Auprès de CheckNews, Rémi Reuss, responsable de développement en santé-sécurité au travail, expert pour l'Afnor et qui a travaillé à l'élaboration du cahier des charges des masques en tissu, explique que les protections ainsi développées et validées par l'association, reprennent effectivement cette efficacité de 70% sur les particules émises de trois microns.
Cela signifie par exemple que dans le cas numéro 2 sur le visuel, dans lequel une personne malade porte un masque, cette dernière limitera les émissions de particules de 70%. Mais si cela affecte le risque de contagion de la personne qui lui fait face, il est impossible d’en déduire un pourcentage de risque d’être contaminé. La valeur indiquée sur le visuel (5%) n’a aucune valeur scientifique, selon nos interlocuteurs.
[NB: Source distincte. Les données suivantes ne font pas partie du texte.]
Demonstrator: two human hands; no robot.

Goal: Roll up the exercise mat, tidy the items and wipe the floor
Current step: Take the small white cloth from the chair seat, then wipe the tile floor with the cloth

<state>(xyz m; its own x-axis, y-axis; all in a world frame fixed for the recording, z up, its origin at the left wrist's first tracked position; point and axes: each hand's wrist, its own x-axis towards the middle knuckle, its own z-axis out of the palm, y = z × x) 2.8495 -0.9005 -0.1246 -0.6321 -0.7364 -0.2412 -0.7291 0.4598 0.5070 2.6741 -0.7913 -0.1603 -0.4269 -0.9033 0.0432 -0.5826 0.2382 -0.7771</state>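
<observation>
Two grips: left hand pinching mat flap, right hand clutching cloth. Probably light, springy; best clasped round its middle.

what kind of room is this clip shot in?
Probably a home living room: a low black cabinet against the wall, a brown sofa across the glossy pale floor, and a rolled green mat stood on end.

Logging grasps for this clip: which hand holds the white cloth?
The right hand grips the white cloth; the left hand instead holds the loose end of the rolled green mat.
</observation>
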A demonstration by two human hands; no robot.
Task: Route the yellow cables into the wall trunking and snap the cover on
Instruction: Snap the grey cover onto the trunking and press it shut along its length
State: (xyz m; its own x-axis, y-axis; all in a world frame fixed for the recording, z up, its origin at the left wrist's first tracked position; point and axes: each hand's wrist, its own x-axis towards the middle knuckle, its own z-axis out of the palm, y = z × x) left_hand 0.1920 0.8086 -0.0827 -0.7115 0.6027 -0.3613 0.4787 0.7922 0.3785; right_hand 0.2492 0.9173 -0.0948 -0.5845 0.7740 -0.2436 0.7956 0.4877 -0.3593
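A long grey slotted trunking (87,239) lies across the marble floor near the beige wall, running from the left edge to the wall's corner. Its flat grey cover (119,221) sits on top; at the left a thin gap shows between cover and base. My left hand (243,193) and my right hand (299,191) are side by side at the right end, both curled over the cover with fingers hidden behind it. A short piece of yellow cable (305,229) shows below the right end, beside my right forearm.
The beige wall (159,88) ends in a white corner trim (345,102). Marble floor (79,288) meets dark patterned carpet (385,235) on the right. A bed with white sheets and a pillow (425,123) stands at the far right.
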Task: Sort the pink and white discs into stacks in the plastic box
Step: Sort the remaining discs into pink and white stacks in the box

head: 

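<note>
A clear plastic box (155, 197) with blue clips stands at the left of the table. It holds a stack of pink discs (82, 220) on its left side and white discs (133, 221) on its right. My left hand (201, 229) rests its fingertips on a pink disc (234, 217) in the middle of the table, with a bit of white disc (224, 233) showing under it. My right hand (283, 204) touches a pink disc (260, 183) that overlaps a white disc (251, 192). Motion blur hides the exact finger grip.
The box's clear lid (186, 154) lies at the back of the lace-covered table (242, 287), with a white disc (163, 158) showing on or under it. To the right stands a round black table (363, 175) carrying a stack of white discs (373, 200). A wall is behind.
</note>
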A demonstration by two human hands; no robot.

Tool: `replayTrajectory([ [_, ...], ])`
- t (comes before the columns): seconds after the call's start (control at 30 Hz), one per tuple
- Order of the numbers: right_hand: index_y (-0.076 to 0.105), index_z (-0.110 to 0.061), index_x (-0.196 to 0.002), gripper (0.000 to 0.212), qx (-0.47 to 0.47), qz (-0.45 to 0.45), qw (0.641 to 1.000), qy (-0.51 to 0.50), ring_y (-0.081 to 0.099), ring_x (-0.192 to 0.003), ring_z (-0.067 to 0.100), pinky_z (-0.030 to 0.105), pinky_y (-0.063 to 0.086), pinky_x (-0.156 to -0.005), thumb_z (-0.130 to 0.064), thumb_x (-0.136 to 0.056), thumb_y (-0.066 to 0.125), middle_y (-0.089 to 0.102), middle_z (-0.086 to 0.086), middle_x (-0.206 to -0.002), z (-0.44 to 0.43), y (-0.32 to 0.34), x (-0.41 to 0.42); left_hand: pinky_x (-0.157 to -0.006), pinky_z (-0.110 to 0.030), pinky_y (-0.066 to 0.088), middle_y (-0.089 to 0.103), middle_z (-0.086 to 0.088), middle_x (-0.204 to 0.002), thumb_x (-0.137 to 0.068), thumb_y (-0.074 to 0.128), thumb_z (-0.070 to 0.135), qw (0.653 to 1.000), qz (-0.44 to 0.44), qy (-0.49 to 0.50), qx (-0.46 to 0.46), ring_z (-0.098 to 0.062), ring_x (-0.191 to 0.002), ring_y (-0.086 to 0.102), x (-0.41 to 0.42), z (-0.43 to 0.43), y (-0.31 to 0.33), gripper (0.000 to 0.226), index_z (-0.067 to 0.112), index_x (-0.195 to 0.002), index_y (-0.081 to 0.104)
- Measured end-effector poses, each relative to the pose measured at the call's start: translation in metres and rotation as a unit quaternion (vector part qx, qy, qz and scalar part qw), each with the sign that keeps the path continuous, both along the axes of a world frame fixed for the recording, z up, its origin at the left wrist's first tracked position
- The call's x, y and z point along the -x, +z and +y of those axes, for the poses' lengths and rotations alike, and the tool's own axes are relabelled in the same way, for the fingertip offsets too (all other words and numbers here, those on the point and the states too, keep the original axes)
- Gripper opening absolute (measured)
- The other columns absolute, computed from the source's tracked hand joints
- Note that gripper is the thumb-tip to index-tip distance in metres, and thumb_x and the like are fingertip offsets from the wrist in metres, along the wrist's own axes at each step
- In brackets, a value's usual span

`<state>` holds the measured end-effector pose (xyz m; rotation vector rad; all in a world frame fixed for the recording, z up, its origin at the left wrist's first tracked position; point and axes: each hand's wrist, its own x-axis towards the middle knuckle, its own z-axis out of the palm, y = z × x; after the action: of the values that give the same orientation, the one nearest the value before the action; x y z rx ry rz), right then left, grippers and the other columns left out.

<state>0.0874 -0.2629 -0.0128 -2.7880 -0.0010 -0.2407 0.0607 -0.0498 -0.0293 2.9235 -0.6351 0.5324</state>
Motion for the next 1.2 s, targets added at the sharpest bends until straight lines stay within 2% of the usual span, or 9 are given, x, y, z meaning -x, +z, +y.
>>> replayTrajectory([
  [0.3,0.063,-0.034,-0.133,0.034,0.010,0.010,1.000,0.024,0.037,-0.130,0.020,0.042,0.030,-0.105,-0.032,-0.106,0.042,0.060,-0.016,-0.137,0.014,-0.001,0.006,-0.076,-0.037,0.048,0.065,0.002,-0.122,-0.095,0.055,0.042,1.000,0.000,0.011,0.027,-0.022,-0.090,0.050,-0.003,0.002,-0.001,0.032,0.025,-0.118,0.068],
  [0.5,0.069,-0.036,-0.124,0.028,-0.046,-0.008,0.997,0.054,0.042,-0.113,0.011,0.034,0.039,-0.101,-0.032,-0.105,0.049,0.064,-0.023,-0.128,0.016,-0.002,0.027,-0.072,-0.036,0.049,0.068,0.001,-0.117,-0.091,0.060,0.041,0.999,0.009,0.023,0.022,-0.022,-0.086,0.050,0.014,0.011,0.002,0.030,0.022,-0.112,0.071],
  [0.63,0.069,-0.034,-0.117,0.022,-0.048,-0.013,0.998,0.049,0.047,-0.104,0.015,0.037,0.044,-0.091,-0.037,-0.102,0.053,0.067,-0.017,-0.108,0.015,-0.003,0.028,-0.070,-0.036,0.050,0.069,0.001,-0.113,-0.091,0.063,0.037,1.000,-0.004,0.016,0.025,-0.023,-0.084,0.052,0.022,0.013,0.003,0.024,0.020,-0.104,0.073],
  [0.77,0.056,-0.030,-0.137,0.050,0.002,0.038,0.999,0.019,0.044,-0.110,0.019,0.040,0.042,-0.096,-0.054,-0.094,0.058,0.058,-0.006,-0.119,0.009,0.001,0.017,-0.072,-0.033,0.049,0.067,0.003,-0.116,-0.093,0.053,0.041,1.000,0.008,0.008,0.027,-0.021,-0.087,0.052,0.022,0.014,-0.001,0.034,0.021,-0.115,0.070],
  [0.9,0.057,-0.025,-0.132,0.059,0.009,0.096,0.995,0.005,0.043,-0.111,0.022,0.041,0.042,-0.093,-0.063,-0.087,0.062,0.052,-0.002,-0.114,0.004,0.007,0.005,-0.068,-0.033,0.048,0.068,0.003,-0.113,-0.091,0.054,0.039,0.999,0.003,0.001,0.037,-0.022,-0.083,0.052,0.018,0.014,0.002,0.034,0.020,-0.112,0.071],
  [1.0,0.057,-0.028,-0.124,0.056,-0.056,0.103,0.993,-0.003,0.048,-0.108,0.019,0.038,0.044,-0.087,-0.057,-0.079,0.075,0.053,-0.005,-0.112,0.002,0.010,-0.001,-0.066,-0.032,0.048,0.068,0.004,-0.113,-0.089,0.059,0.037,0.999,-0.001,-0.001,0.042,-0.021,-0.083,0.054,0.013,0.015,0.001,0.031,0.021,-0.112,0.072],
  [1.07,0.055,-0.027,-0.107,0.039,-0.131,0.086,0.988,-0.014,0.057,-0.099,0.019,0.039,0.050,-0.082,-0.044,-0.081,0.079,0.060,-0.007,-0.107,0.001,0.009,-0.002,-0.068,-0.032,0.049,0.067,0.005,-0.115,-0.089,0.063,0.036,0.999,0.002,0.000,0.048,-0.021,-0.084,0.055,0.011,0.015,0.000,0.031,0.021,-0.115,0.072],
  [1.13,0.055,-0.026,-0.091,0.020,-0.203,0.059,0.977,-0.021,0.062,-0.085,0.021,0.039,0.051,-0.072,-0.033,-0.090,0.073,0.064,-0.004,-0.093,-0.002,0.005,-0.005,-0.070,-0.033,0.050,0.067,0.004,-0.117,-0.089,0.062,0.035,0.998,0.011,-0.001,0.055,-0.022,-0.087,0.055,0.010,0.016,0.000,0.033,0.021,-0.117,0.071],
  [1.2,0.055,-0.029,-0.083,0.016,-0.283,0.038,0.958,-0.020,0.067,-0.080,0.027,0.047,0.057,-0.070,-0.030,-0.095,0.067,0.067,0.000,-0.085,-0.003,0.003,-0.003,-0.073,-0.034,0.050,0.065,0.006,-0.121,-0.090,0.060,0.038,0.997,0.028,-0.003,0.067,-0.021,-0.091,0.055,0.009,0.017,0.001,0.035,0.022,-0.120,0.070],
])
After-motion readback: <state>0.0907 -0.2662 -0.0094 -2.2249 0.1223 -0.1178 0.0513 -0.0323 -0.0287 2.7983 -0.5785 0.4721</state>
Bertrand Dautzenberg et Rémi Reuss s'accordent à dire que les protections établies selon le cahier des charges de l'Afnor fonctionnent «de la même manière dans les deux sens». En théorie, donc, ce type de masques, bien porté, pourrait également filtrer à 70% les particules reçues dont la taille est supérieure ou égale à trois microns. En appliquant cette donnée au cas numéro 1 (où une personne porteuse d'un masque fait face à une personne contaminée), cela réduit le risque, sans permettre là non plus de donner de valeur précise. «Pour les particules plus fines, plus légères, qui demeurent après un éternuement par exemple, le masque ne sera d'aucune aide» prévient Rémi Reuss. De même, des particules émises par la personne malade pourront se déposer sur le masque, et le risque de contagion dépendra largement du fait que la personne qui le porte le touche avec ses mains, et se frotte les yeux, par exemple.
Simpliste
Quant au cas numéro 3, celui où les deux personnes portent un masque, il fait consensus sur le fait, assez logique, que la protection est nettement renforcée lorsque les deux personnes qui se parlent ou se côtoient sont toutes les deux protégées. Pour Bertrand Dautzenberg, ce cas de figure limite de 90% les particules reçues. Mais là encore, le pourcentage de risque de contagion n'a guère de sens. Pour l'expert Afnor Rémi Reuss, il faut là aussi pondérer : «Si deux personnes portent un masque et respectent les gestes barrière, l'efficacité sera même plus élevée que 90%. Si les gestes barrière ne sont pas respectés, alors le risque sera très présent.»
Pour résumer : dans l’idée, le port du masque aide donc bien à limiter la propagation du virus, et c’est effectivement ce que cherche à transmettre ce visuel. Mais, en ne prenant pas en compte l’existence des gestes barrières, il demeure beaucoup trop simpliste et ses proportions, loin de refléter la réalité, pourraient même s’avérer dangereuses en laissant supposer que le seul port du masque suffit pour se protéger d’une contamination.
Edit le 4 mai : ajoute mention de la circulation du schéma sur Facebook
Affirmation à vérifier
Ce visuel sur l'efficacité des masques confond plusieurs notions.